Databricks Access Pattern
Audience: Data Owners and Data Users
Content Summary: This page provides an overview of the Databricks access pattern. For installation instructions, see the Databricks Installation Guide.
Overview
The Immuta Databricks integration allows you to protect access to tables and manage row-, column-, and cell-level controls without enabling table ACLs or credential passthrough. Like other integrations, policies are applied to the plan that Spark builds for a user's query and enforced live on-cluster.
Using Immuta with Databricks
Mapping Users
Usernames in Immuta must match usernames in Databricks. It is best practice to use the same identity manager for Immuta that you use for Databricks (Immuta supports all common identity manager protocols).
Configuring Tables
You should use a Databricks administrator account to register tables with Immuta using the UI or API; however, you should NOT test Immuta policies using a Databricks administrator account, as they are able to bypass controls. See the “Testing the Integration” section below for more details.
Ideally, you should register entire databases and run schema monitoring jobs through the python script provided during data source registration.
Testing the Integration
Test the integration on an Immuta-enabled cluster with a user that is NOT a Databricks administrator. To illustrate table access and policy controls, we will use two example accounts: Bob (test account) and Emily (administrator account).
Table Access
The administrator, Emily, can control who has access to specific tables in Databricks.
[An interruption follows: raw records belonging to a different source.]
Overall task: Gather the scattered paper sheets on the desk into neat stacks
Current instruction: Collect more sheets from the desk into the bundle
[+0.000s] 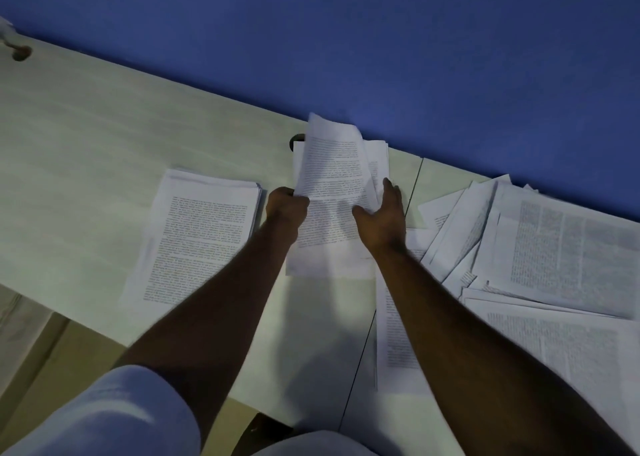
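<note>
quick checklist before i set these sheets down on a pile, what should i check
1. Left hand grips the held sheets: ok.
2. Right hand steadies their right edge: ok, fingers look straight.
3. Held sheets flat: not ok, top edge curls.
4. Left stack squared up: ok, edges nearly aligned.
5. Middle pile under the hands squared: cannot tell, partly hidden.
6. Loose sheets on the right gathered: not ok, fanned and overlapping.

L hand [287, 206] fisted, gripping; R hand [382, 218] fingers extended, arms outstretched.
</note>
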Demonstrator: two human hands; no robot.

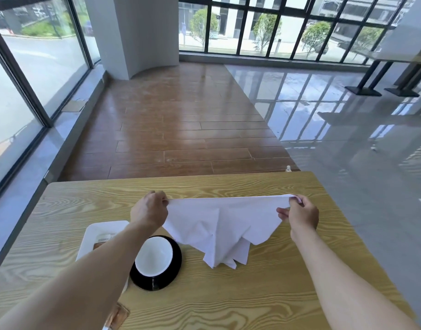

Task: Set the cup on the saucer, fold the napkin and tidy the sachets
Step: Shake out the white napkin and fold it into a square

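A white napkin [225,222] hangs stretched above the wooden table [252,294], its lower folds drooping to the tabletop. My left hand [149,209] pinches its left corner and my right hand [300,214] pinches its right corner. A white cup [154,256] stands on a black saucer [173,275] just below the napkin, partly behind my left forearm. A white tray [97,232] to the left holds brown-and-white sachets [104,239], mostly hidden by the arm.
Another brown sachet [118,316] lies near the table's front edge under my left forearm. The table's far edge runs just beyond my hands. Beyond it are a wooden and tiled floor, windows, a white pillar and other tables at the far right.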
The analyst, Bob, will only see
the immuta
database with no tables in it until he has gained access to tables through Immuta
Subscription Policies Emily sets or by being
manually added to the data source by Emily.
Therefore, if Emily registers a database called fruit
with tables banana
, kiwi
, and apple
, once Bob has
subscribed to those tables through Immuta, he will see the fruit
database and its tables and be able to query them.
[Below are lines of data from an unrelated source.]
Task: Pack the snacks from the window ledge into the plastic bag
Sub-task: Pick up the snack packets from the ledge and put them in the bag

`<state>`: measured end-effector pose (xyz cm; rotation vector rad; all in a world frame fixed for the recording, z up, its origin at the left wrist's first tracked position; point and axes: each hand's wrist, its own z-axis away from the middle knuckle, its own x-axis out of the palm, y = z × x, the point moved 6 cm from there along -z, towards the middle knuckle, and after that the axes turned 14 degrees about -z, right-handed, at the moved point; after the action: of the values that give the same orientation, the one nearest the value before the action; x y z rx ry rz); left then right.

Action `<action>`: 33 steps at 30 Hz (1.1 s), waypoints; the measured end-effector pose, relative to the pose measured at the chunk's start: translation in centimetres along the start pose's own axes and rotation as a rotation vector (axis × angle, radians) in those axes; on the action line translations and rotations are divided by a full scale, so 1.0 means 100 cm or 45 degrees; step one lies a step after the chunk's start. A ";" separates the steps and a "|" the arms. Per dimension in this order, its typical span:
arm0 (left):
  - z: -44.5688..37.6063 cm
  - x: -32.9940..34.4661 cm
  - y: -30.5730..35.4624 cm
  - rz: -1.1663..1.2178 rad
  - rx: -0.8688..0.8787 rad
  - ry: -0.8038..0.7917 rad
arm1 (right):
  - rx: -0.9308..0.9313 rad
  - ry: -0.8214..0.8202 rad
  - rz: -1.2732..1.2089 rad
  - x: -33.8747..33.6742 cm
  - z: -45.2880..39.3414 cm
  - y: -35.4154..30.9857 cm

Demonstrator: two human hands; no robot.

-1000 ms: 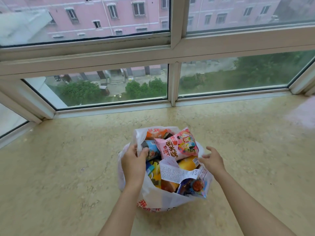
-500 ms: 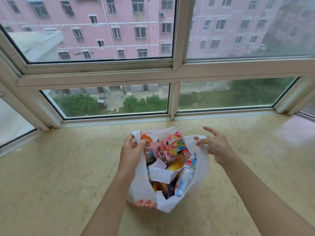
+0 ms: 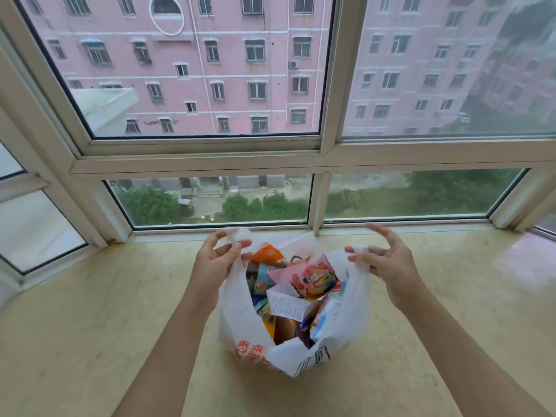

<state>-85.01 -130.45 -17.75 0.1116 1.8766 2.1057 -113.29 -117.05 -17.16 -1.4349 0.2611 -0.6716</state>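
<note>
Behind everything stands a large window (image 3: 328,152) with white frames, and through the glass a pink building (image 3: 228,64) with many small windows shows, with green bushes lower down. Below it runs the window ledge (image 3: 90,326), a wide flat surface of pale yellowish stone with faint veins and a soft shine. Near its middle stands the plastic bag (image 3: 240,323), white and thin, wrinkled, with red print low on its front, and its mouth is held wide apart. Both bare forearms reach forward from the lower edge. The left hand (image 3: 215,260) is closed in a pinch on the left handle of the bag, thumb against the fingers, and lifts it. The right hand (image 3: 388,260) pinches the right handle with thumb and one finger, while its other fingers are spread and curved upward. Inside the bag lie the snacks (image 3: 301,296), many glossy colourful packets; a pink packet (image 3: 313,276) lies on top, and a small white printed paper (image 3: 285,305) is just below it.
</note>
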 end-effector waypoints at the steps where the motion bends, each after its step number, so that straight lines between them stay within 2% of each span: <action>1: 0.001 -0.005 -0.013 -0.018 -0.062 0.042 | 0.027 -0.005 0.016 0.001 0.004 0.009; 5: 0.008 -0.014 -0.042 -0.141 -0.170 0.065 | 0.086 -0.005 0.049 0.007 0.012 0.033; 11: 0.006 -0.015 -0.009 -0.074 -0.052 0.080 | -0.038 0.000 0.037 0.022 0.007 0.008; 16: 0.021 -0.008 -0.001 -0.066 0.041 0.000 | -0.068 0.009 0.058 0.017 0.018 0.007; 22: 0.039 0.005 -0.042 -0.204 -0.060 -0.174 | -0.031 -0.098 0.116 0.022 0.035 0.033; 26: 0.044 0.011 -0.042 -0.218 -0.057 -0.199 | -0.014 -0.159 0.166 0.026 0.043 0.040; 29: 0.043 0.011 -0.043 -0.245 -0.031 -0.159 | 0.010 -0.195 0.204 0.025 0.046 0.043; 33: 0.040 0.009 -0.044 -0.320 0.005 -0.029 | 0.068 -0.126 0.138 0.022 0.045 0.047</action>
<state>-84.05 -126.03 -21.65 -0.0946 1.7792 1.9235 -107.78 -114.63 -20.54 -1.3885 0.2402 -0.5138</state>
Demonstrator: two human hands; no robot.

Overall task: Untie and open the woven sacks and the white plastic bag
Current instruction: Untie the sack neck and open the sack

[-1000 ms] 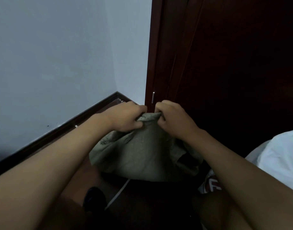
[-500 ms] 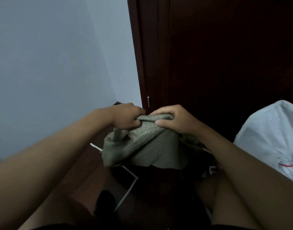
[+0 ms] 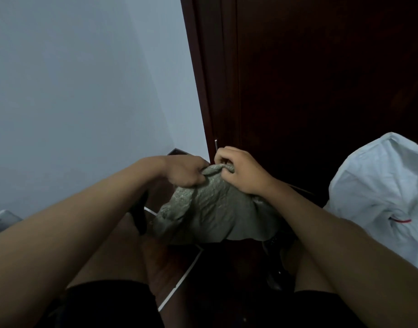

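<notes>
Left hand [image 3: 186, 172] and right hand [image 3: 241, 172] are both clamped on the bunched neck of the grey-green sack [image 3: 215, 209], which sits low against the dark door [image 3: 321, 79]. The neck appears unopened. Right of the sack, the white plastic bag [image 3: 380, 192] looks tied with red and untouched.

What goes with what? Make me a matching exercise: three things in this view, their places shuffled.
Things:
1. grey-green woven sack
2. white plastic bag with a red tie
3. dark brown wooden door

Places:
A. far right
B. behind the hands
C. gripped at its top by the left hand and right hand

Pairs: 1-C, 2-A, 3-B
</notes>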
Note: If Bob tries to query those tables before being subscribed, he will be blocked.
The immuta
Database
All tables registered in Immuta will also appear in the immuta
database, allowing for a single database for all
tables, so in our example Bob would see fruit.banana
, fruit.kiwi
, and fruit.apple
, and in the immuta
database
he would see immuta.fruit_banana
, immuta.fruit_kiwi
, and immuta.fruit_apple
.
Immuta will also contain tables that are not in Databricks; if Emily had Athena tables registered with
Immuta, they would show in the immuta
database and would be queryable through Databricks. (Immuta automatically
configures JDBC.)
Fine-grained Access Control
Once Bob is subscribed to the fruit
database tables, Emily can apply fine-grained access controls,
such as restricting rows or masking columns with advanced anonymization techniques, to manage what Bob can see in each
table. More details on data policies can be found here.
Note: Immuta recommends building Global Policies rather than Local Policies, as they allow organizations to easily manage policies as a whole and capture system state in a more deterministic manner.
Accessing Data
All access controls must go through SparkSQL.
Python
df = spark.sql("select * from fruit.kiwi")
Scala
import org.apache.spark.sql.SparkSession
val spark = SparkSession
.builder()
.appName("Spark SQL basic example")
.config("spark.some.config.option", "some-value")
.getOrCreate()
val sqlDF = spark.sql("SELECT * FROM fruit.kiwi")
SQL
%sql
select * from fruit.kiwi
R
library(SparkR)
df <- SparkR::sql("SELECT * from fruit.kiwi")
Note: With R, you must load the SparkR library in a cell before accessing the data.